The Cerebellum: A Paradigm Shift
- 🔬 Historically, the cerebellum, meaning "little brain," was believed to be solely for motor control, based on observations from WWI soldiers with head injuries.
- 🚫 Many neuroscience studies and even MRI machines ignored or cropped out the cerebellum, reinforcing its perceived minor role.
- 💡 Neurologist Jeremy Schmahmann discovered anatomical circuitry linking the cerebellum to the "thinking brain" (cerebrum), challenging the old understanding.
- 🚀 Evolutionary biologist Robert Barton found that in apes and humans, the cerebellum's expansion accelerated faster than the cortex, containing 80% of the brain's neurons.
Beyond Motor Control: Cognition and Emotion
- 🎯 The cerebellum acts as an "invisible orchestra conductor", planning, sequencing, and timing not only physical movements but also cognitive processes.
- 🗣️ This includes organizing language, coherent thought, and even social engagement, helping to attune responses and regulate emotions.
- 🎭 Damage to the cerebellum can lead to issues like difficulty with word-finding, organizing thoughts, and disinhibited or inappropriate emotional responses.

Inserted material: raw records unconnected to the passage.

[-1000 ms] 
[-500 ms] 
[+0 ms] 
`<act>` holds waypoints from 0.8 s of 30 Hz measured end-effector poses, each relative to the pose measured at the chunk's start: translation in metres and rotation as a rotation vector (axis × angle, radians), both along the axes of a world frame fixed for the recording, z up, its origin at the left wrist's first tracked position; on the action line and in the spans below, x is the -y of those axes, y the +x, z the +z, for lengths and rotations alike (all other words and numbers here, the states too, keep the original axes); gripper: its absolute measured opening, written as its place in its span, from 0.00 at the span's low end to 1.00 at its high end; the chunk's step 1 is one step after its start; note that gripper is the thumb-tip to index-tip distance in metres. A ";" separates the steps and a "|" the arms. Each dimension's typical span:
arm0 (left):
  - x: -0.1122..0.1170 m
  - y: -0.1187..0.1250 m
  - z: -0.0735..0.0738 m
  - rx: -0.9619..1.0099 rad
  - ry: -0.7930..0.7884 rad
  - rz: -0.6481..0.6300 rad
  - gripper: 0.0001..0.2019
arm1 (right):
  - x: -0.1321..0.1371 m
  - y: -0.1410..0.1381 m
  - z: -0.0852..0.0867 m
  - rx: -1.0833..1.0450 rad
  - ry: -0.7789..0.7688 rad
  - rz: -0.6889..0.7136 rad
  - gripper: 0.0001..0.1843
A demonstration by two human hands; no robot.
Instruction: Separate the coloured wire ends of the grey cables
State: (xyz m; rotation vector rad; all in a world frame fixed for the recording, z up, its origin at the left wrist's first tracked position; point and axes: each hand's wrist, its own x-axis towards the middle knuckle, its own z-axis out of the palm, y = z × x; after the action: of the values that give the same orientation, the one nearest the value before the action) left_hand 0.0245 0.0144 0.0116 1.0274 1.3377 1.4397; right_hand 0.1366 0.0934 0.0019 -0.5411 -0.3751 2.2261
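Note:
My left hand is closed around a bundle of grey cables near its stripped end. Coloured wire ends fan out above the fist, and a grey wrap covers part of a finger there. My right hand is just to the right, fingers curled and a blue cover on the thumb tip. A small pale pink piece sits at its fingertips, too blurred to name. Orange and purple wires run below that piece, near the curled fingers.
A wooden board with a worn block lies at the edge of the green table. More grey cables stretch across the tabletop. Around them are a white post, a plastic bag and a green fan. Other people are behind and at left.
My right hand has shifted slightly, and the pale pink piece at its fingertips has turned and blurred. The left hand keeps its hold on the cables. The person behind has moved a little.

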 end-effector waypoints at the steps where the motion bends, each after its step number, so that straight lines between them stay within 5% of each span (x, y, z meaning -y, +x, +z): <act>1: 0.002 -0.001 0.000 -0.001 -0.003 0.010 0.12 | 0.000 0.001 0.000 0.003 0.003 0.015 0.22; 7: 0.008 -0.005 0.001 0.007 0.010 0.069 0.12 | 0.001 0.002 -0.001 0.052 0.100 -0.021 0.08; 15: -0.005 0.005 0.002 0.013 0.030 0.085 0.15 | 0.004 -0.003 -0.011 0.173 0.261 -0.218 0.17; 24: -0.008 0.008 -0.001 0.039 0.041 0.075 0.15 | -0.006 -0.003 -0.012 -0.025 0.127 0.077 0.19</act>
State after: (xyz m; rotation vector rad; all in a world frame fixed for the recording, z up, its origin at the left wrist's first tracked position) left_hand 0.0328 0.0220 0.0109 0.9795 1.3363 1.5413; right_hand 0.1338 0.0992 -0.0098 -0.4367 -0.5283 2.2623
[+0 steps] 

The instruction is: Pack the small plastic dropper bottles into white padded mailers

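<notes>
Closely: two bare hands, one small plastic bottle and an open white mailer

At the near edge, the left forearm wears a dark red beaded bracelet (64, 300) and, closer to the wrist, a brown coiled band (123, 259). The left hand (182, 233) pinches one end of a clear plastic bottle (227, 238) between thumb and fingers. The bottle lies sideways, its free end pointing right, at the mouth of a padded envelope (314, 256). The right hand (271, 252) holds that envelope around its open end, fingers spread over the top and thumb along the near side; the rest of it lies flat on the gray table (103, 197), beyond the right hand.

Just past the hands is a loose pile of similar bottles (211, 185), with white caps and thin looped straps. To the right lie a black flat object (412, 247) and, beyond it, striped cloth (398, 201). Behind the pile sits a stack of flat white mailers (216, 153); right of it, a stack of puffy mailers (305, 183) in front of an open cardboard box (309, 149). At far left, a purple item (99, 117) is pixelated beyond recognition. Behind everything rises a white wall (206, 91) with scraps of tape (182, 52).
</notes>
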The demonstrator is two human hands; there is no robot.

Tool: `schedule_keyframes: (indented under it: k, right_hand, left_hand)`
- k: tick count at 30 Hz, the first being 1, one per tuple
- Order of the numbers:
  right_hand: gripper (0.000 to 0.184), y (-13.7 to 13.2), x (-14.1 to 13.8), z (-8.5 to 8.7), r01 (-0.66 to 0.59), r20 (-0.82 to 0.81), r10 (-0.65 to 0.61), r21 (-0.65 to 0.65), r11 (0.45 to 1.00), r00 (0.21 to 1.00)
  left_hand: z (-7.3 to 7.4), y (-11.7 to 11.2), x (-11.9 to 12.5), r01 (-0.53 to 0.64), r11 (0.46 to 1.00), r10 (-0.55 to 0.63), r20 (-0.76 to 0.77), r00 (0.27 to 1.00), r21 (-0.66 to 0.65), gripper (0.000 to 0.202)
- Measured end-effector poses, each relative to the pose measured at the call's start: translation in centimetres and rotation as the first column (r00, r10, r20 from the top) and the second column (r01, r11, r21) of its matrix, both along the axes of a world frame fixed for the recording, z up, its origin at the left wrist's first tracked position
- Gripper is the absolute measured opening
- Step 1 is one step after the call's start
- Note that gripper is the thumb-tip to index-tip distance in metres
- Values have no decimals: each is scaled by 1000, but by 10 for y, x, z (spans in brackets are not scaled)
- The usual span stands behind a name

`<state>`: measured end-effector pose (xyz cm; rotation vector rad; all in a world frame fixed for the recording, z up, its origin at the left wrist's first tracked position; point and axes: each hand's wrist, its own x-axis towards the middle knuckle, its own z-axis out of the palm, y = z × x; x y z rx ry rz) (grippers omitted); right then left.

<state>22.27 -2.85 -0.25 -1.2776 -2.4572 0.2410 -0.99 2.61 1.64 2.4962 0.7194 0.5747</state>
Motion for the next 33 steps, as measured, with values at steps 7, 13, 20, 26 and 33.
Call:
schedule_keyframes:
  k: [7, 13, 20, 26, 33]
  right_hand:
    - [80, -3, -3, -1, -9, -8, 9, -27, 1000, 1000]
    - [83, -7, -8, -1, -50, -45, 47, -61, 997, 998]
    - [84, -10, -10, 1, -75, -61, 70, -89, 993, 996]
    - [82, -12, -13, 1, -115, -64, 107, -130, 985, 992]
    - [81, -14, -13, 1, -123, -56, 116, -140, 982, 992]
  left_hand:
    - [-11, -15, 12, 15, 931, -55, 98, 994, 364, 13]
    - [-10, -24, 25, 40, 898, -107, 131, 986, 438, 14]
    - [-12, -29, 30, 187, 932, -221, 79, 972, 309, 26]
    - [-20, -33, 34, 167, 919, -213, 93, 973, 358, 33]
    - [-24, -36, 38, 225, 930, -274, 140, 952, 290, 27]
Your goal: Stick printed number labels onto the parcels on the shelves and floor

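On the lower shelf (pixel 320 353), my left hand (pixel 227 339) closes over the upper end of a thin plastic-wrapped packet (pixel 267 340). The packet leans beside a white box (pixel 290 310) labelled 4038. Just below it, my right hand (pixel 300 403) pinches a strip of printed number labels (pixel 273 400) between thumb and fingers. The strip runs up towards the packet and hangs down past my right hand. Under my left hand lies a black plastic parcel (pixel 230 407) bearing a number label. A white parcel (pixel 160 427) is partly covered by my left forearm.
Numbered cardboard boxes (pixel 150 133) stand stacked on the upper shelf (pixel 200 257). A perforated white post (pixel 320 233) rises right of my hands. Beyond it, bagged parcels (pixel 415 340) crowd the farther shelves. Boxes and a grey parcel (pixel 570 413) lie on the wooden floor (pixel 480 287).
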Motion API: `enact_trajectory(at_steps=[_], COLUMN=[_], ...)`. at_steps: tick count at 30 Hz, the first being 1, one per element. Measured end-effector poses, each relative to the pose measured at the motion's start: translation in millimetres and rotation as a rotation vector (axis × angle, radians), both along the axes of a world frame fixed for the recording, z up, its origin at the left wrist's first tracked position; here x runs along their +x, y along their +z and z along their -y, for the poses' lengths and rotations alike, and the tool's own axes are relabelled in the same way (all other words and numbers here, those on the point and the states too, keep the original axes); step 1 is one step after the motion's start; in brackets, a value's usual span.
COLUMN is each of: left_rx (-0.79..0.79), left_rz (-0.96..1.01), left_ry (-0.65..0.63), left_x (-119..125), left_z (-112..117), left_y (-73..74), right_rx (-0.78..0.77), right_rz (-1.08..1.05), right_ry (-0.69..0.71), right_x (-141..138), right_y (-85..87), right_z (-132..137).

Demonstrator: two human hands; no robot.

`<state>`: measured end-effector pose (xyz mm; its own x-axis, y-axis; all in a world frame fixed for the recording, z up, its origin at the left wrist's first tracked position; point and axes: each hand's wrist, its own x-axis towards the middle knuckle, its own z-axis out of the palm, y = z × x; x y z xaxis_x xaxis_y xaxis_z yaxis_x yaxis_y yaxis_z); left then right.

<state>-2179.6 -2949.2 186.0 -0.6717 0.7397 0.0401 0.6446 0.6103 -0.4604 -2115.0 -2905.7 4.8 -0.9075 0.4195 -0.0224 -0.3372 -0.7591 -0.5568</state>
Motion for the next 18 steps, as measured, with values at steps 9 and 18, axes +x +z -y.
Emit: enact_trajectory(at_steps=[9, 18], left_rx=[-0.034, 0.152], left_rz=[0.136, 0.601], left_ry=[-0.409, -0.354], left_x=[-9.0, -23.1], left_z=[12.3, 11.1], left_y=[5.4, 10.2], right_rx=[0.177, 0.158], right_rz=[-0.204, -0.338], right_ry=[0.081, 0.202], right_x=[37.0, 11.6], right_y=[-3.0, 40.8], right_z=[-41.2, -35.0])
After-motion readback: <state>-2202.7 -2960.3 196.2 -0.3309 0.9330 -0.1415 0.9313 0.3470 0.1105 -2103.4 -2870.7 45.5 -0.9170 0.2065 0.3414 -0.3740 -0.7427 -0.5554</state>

- 🔄 The new understanding challenges the dualism of mind and body, suggesting thinking is intrinsically linked to movement and how we interact with the world.
Recovery and Relearning
- 🌱 Rachel found that brain recovery after injury relies heavily on motivation for plasticity, leading her to intensely practice karaoke and take voice lessons.
- 🎶 She joined a choir for stroke survivors to find community and learn to live with the changes, accepting that some fluidity may be lost.
- ❤️ Ironically, her "cerebellum-inflected" singing performance at karaoke led to a romantic connection, highlighting life's unexpected turns.
- ✅ The journey is about relearning the "language of self" and finding comfort in a new way of being, even with glitches and mistakes.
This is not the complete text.